### Assigned task
From the data below, retype exactly the lines starting with the one that contains "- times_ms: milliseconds" and ending with the one that contains "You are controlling", both included.

### Dataset excerpts
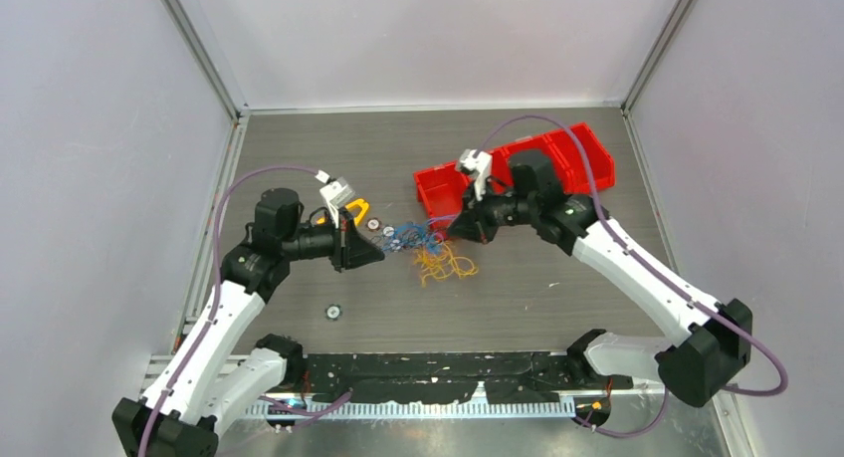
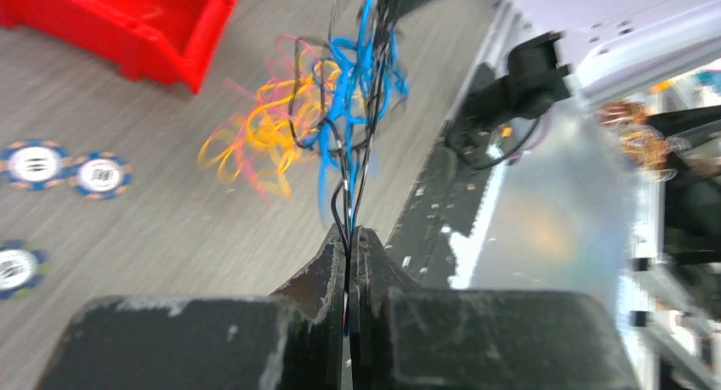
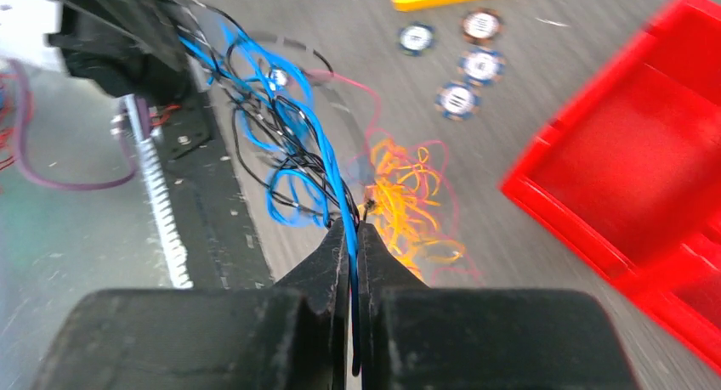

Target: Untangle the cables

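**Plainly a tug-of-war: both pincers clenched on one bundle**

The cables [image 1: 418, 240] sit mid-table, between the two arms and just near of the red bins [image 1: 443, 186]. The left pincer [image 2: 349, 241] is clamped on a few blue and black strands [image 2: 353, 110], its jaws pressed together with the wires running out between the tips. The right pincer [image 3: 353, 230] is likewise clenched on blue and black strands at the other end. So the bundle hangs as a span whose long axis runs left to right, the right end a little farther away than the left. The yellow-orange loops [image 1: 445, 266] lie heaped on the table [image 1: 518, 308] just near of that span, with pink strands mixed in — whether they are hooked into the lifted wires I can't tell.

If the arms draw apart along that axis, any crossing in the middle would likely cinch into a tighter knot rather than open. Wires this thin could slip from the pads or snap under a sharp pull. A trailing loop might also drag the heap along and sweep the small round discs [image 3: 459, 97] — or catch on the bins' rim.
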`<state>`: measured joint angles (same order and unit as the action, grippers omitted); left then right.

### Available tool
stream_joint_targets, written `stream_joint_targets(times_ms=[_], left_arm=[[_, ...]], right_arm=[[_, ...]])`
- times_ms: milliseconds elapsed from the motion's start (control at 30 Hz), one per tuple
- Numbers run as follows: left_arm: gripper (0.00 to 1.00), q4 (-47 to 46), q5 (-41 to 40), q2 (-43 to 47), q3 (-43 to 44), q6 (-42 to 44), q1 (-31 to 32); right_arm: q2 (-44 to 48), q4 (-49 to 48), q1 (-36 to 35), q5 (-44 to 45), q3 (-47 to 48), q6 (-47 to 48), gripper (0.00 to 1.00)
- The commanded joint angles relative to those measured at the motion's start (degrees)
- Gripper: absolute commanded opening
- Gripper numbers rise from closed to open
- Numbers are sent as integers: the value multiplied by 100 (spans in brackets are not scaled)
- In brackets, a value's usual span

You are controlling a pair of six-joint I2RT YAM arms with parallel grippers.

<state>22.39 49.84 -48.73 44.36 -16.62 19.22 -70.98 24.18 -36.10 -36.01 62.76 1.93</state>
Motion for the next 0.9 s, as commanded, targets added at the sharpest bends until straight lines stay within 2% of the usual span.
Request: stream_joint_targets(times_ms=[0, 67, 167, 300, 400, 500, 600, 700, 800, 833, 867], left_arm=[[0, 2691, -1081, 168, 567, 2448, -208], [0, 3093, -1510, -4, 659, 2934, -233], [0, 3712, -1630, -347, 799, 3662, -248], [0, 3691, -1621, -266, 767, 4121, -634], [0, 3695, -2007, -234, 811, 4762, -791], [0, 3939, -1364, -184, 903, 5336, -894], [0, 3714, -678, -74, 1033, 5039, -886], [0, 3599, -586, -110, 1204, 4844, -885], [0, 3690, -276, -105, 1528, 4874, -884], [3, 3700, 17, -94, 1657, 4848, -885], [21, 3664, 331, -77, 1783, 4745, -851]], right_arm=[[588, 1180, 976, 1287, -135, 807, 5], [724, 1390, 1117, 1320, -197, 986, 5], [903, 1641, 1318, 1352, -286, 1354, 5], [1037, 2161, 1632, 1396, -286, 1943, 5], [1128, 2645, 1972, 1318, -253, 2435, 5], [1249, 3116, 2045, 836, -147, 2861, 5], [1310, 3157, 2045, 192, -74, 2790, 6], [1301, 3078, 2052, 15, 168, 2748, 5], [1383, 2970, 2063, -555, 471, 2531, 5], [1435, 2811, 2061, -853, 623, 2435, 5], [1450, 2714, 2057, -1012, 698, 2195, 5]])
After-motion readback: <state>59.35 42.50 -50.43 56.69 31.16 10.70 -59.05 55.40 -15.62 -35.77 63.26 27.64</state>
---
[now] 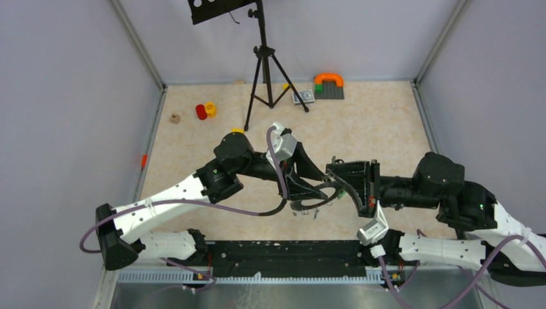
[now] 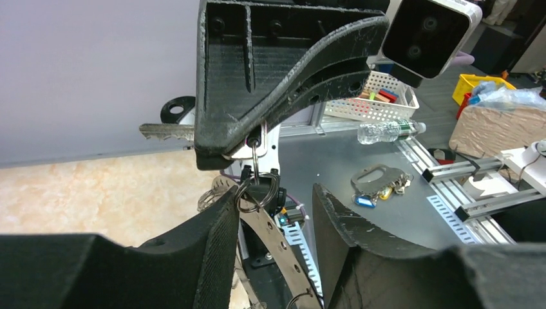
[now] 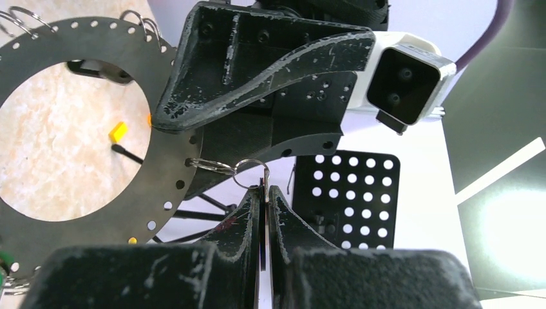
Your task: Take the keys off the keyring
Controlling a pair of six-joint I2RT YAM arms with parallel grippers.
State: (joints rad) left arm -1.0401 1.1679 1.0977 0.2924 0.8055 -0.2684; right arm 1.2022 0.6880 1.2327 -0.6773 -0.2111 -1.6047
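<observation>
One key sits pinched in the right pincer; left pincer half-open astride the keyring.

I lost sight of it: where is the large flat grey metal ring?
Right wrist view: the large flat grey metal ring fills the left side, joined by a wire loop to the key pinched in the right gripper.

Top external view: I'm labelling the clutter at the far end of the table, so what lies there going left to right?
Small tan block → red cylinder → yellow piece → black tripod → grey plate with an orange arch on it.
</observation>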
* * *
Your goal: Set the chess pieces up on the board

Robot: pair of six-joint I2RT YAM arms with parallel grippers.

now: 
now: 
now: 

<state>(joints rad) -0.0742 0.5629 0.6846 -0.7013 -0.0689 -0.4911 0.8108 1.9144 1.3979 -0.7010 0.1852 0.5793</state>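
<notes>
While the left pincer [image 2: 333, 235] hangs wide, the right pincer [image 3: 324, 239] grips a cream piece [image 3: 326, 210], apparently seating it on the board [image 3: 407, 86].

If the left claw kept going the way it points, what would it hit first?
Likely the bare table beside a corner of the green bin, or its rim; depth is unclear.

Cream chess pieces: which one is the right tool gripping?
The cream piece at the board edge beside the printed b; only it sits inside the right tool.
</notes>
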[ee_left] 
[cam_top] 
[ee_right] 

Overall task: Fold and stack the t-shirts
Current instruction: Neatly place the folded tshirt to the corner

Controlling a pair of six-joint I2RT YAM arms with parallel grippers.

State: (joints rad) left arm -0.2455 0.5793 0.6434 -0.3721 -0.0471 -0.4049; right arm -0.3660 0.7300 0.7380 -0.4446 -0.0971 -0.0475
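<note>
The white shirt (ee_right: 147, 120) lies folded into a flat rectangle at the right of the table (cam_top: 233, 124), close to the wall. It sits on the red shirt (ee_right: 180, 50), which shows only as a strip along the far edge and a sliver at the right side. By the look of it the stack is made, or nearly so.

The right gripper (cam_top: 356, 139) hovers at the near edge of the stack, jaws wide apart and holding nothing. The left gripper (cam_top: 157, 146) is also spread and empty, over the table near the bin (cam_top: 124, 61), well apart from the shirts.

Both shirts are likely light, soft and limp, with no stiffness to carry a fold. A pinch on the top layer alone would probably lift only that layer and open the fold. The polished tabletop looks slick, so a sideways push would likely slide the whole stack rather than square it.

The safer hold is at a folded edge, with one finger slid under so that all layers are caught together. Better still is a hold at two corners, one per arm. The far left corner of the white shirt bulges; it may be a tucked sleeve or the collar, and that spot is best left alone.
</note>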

### Response box
- times_ms: milliseconds elapsed from the motion's start (control at 30 Hz), one per tuple
- Numbers run as follows: left_arm: gripper (0.00 to 1.00), q4 (-47 to 46), q5 (-41 to 40), q2 (-43 to 47), q3 (-43 to 44), q6 (-42 to 44), q1 (-31 to 32); right_arm: q2 (-44 to 48), q4 (-49 to 48), q1 (-36 to 35), q5 (-44 to 45), q3 (-47 to 48), q6 (-47 to 48), gripper (0.00 to 1.00)
- The commanded joint angles relative to those measured at the motion's start (degrees)
- Gripper: absolute commanded opening
- Gripper numbers rise from closed to open
- Numbers are sent as integers: the value multiplied by 100 (spans in brackets are not scaled)
- In brackets, a value's usual span

You are controlling a pair of six-joint I2RT YAM arms with parallel grippers.

This completes the answer to the exercise.